How to complete this task:
Go over the data and keep only the lines that include "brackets".

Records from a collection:
- - -

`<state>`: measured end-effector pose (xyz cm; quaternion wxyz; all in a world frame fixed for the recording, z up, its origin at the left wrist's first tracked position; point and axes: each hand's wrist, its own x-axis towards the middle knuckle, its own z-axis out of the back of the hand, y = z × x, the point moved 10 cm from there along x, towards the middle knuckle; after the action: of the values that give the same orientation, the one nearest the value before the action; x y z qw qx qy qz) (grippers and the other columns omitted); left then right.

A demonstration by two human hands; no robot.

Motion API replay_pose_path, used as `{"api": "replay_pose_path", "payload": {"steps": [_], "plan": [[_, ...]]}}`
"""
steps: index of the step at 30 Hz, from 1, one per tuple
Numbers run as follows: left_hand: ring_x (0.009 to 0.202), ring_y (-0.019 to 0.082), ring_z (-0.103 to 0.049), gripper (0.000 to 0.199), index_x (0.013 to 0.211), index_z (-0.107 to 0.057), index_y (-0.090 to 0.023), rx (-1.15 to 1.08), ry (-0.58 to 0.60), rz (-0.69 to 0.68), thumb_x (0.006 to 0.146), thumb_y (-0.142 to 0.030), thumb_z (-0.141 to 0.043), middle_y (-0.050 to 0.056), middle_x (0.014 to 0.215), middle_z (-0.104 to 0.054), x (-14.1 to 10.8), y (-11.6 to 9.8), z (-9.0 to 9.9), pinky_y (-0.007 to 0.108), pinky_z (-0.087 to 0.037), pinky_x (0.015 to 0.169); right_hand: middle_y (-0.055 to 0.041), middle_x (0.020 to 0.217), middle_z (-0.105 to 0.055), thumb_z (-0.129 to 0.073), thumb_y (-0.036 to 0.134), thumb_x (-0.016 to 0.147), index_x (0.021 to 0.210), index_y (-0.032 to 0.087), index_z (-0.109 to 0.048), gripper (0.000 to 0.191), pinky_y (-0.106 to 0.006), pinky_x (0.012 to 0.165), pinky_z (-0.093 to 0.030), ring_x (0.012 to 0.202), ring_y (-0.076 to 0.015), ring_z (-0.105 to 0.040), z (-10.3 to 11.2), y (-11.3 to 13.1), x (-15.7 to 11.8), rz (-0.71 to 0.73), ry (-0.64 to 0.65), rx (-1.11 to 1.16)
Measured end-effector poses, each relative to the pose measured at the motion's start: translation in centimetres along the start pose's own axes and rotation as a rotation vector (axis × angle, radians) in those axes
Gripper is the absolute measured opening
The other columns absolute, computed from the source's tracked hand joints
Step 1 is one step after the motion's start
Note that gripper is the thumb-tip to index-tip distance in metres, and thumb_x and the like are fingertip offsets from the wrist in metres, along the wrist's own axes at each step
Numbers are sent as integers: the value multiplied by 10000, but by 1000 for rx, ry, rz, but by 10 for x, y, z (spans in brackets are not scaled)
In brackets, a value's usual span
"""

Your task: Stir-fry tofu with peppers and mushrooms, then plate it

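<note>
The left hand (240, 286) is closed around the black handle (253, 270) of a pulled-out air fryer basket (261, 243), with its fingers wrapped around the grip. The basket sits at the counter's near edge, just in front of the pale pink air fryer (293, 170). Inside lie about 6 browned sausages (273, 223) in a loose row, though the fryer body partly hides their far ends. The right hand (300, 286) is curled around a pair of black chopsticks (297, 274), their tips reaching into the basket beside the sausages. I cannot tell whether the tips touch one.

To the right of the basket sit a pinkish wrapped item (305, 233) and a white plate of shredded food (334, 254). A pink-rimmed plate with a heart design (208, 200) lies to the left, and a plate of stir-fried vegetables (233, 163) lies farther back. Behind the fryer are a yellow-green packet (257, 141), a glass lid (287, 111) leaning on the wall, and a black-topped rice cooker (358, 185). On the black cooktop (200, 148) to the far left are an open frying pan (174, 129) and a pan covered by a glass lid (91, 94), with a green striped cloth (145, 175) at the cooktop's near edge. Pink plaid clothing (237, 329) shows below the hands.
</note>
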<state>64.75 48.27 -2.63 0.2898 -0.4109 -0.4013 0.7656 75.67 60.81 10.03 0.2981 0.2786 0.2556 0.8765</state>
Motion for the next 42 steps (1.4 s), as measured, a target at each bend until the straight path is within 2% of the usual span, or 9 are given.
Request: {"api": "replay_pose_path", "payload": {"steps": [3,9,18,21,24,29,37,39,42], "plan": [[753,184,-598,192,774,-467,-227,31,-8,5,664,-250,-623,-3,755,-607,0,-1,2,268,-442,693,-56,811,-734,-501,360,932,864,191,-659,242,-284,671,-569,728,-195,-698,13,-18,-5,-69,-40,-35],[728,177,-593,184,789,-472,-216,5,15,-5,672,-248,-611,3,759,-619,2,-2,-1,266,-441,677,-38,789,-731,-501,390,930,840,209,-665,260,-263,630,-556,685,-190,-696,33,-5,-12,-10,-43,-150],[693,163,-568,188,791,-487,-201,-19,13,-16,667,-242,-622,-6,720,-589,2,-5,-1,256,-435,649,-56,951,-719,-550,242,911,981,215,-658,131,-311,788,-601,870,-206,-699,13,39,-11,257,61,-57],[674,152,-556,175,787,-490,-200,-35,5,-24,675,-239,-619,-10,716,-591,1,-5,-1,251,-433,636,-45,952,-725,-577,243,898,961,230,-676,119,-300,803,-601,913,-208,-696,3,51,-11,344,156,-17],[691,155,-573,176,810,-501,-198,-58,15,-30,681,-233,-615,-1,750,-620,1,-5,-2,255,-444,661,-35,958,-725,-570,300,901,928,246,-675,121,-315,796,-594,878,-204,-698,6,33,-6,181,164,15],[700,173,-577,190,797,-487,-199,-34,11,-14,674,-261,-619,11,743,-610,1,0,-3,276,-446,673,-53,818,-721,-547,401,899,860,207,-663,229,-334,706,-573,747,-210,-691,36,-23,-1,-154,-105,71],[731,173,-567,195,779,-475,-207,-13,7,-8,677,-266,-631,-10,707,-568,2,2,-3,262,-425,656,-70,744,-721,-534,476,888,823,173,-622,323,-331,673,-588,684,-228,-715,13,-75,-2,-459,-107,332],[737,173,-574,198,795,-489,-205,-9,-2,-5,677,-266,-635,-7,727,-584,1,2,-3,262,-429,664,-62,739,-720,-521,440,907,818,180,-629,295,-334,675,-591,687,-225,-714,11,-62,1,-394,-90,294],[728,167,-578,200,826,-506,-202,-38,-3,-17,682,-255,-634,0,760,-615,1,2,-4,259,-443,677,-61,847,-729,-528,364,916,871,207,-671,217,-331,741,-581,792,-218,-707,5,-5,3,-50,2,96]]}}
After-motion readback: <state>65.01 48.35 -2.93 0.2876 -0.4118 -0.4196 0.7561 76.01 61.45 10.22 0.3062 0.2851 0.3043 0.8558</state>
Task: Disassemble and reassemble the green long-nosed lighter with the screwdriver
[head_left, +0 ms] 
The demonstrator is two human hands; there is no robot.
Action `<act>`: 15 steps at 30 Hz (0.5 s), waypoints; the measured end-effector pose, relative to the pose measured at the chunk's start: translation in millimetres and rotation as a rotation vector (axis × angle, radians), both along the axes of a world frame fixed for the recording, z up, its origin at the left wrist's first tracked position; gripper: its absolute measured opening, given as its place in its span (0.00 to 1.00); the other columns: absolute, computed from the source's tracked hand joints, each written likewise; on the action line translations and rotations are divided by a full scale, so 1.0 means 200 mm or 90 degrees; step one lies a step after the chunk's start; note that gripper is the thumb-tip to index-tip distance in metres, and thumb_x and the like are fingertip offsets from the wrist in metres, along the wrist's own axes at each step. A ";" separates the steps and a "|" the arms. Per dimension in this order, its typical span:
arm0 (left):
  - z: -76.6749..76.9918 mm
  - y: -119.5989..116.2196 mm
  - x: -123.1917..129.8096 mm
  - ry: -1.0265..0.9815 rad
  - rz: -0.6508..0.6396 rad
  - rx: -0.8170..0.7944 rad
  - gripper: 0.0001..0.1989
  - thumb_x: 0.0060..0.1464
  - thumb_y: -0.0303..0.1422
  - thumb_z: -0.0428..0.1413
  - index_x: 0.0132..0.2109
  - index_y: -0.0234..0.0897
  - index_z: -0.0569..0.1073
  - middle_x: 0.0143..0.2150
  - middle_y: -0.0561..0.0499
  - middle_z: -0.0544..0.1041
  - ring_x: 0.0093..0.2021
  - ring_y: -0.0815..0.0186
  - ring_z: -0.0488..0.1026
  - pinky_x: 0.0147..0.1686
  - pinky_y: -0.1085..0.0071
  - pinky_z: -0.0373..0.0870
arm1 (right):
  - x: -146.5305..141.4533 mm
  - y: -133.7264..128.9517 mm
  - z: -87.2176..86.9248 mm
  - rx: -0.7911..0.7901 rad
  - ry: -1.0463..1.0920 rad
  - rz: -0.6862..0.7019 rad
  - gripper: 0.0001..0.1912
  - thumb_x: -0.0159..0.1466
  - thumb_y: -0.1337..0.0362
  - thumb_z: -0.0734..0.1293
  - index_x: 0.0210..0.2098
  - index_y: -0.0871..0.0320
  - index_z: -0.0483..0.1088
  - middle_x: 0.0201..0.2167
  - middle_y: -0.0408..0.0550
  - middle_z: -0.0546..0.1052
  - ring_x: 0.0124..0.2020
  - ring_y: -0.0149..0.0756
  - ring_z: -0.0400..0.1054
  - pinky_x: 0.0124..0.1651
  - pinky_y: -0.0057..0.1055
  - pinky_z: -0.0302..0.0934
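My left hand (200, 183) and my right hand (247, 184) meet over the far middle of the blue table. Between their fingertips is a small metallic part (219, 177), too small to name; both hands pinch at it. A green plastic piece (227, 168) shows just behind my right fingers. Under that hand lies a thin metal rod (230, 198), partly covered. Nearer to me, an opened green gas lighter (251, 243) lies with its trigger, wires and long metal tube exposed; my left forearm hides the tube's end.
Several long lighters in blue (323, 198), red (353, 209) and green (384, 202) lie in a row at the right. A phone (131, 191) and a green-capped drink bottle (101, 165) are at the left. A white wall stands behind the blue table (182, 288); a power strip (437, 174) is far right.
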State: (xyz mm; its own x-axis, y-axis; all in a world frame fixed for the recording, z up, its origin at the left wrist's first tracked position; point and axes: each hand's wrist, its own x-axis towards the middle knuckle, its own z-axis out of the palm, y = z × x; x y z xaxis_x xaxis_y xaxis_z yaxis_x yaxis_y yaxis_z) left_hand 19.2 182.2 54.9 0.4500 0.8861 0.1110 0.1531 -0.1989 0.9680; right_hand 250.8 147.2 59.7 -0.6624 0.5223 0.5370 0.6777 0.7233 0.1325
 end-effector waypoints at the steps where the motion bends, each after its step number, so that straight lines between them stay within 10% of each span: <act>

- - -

Result of the task:
Numbers are sent as integers: the value multiplied by 10000, but by 1000 for rx, ry, rz, but by 10 for x, y, z (spans in brackets are not scaled)
In brackets, a value's usual span

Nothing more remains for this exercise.